I hope this post gives you some insights on the implications, pros and cons of using a river.

Saturday, November 15, 2014

Distributed Storage Concepts in Vertica and Cassandra


In this post I want to explore the topic of distributed storage by comparing two different products: Apache Cassandra, an open source operational database system and Hp Vertica a proprietary analytic database system.

A distributed database is a computer network where information is distributed and stored in several nodes.

Cassandra is a column-oriented distributed storage system with no single point of failure capable of scaling out to hundred an even thousand of nodes, highly available and resilient to network splits. It is  designed to support a high ratio of random writes without sacrificing the read efficiency providing eventual consistency.

I've had previous experience working with Cassandra but recently I became involved  in a project where we needed a distributed storage solution to store time series and perform analytic queries on the data. While comparing different products we came across Hp Vertica.

Vertica is the commercial version of the C-Store columnar storage system, an academic collaboration between different universities.

What sets Vertica apart from the new batch of NoSql distributed storage solutions, is that it is actually an RDBMS, ACID and fully SQL compliant and capable of scale out to large clusters. There are deployed production clusters in the range of hundreds of nodes and over the petabyte size. Vertica is an analytic database, and as such is designed to ingest great amounts of data in batch processes and support a relatively low number of very complex read transactions.

The two products are share-nothing, elastic, scale-out architectures.


The Consistent Hash Ring


When we think about a distributed storage solution, our first step is to define the sharding strategy we are going to use to split the data among nodes of the cluster.

The simpler solution could be to arbitrarily map ranges of keys to nodes. This is actually a working approach used in some systems but it has disadvantages, namely the need to store and maintain metadata tables (one per objetct/table/collection key type) with the mapping of ranges to nodes. It would probably need a central point of coordination.

We can also simply apply the function -key value- modulo -number of nodes- and the result would be the node containing the key.  Since we need an integer value and also to avoid hotspots caused by the skew of our key distribution first we will need to apply a hash function with a good mixing behavior to the key: hash(key value) modulo -number of nodes-. A good candidate can be MD5 hash. Now we have a good performing algorithm that distributes the data evenly in our cluster.

What happens if we add a new requirement?. We need our cluster to be elastic, nodes can be added or removed as needed and the data must be re-balanced in such cases. With our current strategy when we add or remove nodes, we will need to re-hash an move a huge amount of data. We need a strategy decoupled from the number of nodes.

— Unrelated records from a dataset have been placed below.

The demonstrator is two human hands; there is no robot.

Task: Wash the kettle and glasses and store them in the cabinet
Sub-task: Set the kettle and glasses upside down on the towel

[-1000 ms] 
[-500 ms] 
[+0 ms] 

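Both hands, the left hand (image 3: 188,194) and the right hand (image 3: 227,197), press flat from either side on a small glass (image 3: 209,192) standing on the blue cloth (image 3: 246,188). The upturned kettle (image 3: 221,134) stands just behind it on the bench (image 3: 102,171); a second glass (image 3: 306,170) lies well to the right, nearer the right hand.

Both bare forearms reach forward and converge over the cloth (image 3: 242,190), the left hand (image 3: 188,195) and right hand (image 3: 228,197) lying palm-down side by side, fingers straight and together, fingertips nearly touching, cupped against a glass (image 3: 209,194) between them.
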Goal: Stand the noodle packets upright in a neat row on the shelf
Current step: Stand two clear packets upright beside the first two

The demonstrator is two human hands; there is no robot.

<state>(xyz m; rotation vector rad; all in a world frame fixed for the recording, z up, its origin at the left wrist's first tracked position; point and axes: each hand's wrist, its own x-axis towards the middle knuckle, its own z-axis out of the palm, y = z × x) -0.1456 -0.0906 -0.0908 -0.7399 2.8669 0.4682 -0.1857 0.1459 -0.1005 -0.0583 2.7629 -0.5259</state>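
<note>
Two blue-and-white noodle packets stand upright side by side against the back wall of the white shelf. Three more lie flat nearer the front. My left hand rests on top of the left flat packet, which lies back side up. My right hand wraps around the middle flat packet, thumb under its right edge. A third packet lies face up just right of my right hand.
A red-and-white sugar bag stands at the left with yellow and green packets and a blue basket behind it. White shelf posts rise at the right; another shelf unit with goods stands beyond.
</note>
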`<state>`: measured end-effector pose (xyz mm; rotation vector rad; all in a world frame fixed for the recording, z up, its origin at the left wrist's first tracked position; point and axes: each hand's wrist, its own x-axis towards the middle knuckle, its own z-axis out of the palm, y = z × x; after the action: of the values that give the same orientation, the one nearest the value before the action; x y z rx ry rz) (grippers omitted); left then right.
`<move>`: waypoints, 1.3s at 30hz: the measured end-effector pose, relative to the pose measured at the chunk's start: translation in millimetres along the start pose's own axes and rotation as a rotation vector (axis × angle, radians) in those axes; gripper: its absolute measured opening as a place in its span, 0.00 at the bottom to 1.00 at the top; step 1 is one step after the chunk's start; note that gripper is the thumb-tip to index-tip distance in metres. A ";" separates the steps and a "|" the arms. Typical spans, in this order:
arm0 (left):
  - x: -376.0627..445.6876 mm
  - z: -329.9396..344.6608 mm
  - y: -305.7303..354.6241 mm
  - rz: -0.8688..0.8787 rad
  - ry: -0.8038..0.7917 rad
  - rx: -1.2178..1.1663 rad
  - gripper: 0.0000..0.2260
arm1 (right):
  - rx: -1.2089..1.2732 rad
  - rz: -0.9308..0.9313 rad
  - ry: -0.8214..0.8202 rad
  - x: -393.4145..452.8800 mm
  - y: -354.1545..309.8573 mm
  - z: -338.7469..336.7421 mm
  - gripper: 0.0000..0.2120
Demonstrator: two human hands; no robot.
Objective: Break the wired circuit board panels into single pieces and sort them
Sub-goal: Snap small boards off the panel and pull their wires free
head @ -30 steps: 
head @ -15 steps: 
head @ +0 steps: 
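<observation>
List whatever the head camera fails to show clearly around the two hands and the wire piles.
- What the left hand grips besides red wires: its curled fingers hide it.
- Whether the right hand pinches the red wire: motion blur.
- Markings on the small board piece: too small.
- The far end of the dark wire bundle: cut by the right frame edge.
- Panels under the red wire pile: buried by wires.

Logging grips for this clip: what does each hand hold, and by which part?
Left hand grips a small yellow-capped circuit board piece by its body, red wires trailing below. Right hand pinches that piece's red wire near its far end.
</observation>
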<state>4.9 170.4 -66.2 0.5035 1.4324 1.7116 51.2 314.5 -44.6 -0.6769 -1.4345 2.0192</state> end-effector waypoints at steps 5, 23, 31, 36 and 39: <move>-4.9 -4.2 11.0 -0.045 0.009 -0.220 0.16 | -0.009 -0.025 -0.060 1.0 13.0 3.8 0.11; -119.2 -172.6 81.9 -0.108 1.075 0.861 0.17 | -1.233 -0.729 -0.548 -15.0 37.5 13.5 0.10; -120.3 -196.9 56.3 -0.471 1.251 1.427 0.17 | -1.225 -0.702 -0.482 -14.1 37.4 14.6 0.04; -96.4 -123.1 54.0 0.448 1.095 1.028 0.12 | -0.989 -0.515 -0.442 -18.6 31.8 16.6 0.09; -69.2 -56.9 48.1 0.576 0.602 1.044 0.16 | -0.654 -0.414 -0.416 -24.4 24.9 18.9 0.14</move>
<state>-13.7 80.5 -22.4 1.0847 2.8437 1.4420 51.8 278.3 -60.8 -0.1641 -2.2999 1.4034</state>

We already introduced the hash function to make or solution independent of the key types and skew. Now we introduce the concept of consistent hashing: we to apply the same hash function we use for the key value to the node id (the id can be an unique property like the ip address) . We map each node as a value in the hash range, since this range, although huge, is limited we can handle it as if it wraps up in a circular way forming a ring: when we reach the maximum value the next one is 0.  We have our nodes represented as points inside the ring. To find the node corresponding to a key, we apply the hash function to the key so we get also the point representation of the key in the ring, then we move clockwise until we find the following node point and that's the one storing the data corresponding to this key. The consistency means that when we add or remove a node we only need to relocate the data stored on it.

This solution is considered the canonical consistent hash ring strategy. The node is randomly assigned a point in the ring by applying the hash function to the node id, the risk of collision with another node is negligible, the trade off is that we don't know what will be the range assigned to a node, and there could be great size differences, creating hot spots. This is particularly patent with a small number of nodes. Ranges tend to even up with a large number of nodes due to the good mixing behavior of the hash function. 

The problem of load balancing in the cluster can be resolved using the virtual nodes strategy. We split the hash range or continuum in a big fixed number of slices of the same size called virtual nodes. The keys are hashed and assigned to a virtual node by applying the modulo function. The same number vnodes are assigned to the physical nodes thus avoiding hot spots. We can even assign more vnodes to the most powerful server if out cluster is not homogeneous. The mapping between nodes an vnodes is maintained in a metadata table. This is an hybrid of the two first proposals. The distribution depends on the number of vnodes, but it is a fixed value during all the life of the cluster. The mapping metadata table to maintain is unique.

Cassandra Partitioner

Cassandra initially used a partitioner to decide the node the data is stored on. (In fact the system even allows to partition the data arbirtrarily following the key ordering sequence although is strongly not recommended.

From the documentation:

"A partitioner determines how data is distributed across the nodes in the cluster (including replicas). Basically, a partitioner is a hash function for computing the token (it's hash) of a row key. Each row of data is uniquely identified by a row key and distributed across the cluster by the value of the token"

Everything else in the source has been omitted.